Sunday, March 3, 2013

Mmmmaaammmaa

            I am amazed daily by this little boy.  It is so easy to forget that he has only been here for (almost) six weeks....only six weeks in an entirely new country....new smells, new sounds, new voices, new language, new routines, new foods, new...new...new.  I so often resist even the slightest change and this little boy has just endured some of the most significant changes anyone could ever face.  And yet he is so full of joy....thriving, learning, loving, taking it all in!

            I've often said that one of the great joys of being a parent is watching a child experience everything for the first time.  Their eyes are so full of wonder and curiosity!  Levi tries so hard to catch everything....he is always watching in wonder.  So many things he has learned in such a short time.  He learned to clap....and oh how he loves to show everyone his new skill!  He quickly learned to maneuver around with his new cast (although he has had experience with this before!) and it hardly holds him back.  He learned to feed himself and takes pride in doing so.  He learned how to place plastic toy balls in an octopus....come on this is exciting stuff!  I made sure to get that one on video....it takes serious concentration and for the first few weeks he just chose to throw them instead!  He learned the word no.....and did exactly what Caleb did when we would say it.....laughed! : )  He's learned many words actually...including his name!  He learned to point to my eyes, nose and mouth and listen as I say what they are.  He is beginning to learn that we are not trying to torture him when we change him or his diaper.  He learned to blow kisses.  So many things he has learned......one makes me melt a little more than all of the rest.....he learned to say Mama.
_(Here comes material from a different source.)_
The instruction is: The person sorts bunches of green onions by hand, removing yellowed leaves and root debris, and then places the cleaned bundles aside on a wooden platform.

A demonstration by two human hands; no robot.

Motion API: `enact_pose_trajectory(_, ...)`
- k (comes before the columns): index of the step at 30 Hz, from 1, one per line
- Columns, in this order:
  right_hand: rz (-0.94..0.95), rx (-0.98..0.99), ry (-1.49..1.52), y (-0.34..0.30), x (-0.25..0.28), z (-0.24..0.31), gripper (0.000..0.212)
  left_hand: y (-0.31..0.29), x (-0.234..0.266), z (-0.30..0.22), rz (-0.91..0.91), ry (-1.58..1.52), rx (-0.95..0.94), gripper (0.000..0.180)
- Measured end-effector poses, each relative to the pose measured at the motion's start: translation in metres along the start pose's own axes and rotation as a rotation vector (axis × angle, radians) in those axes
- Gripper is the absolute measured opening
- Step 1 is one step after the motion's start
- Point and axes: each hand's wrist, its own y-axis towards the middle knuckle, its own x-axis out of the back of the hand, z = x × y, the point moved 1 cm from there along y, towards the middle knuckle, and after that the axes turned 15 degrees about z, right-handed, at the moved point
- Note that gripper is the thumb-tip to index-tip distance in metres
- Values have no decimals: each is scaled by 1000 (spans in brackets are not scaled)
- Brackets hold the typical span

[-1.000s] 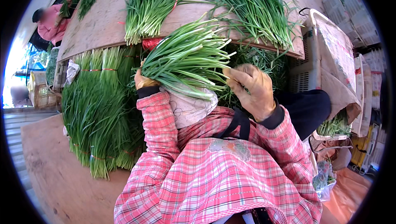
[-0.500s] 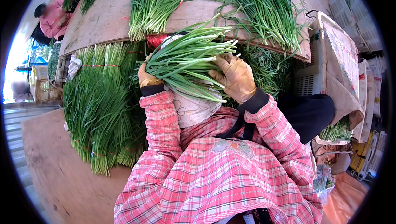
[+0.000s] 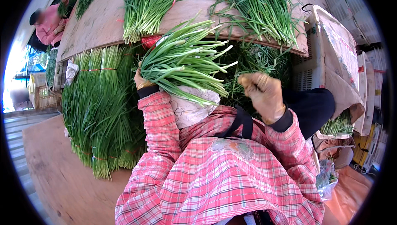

         He has often followed me around saying meh, meh, meh or mah, mah, mah trying his best to say my name, but these past few days he has really begun to say mama.  It is always when he wants comfort, is tired, or upset.....and it is the most wonderful thing to hear.  It amazes me still that God chose us to for this precious boy.....that I get to be his mama is truly humbling.  And the way in which it all happened leaves me even more in awe.  I can't say enough what a blessing this journey has been, and I am so excited for the many more things I will be able to add to the list of things that Levi has learned!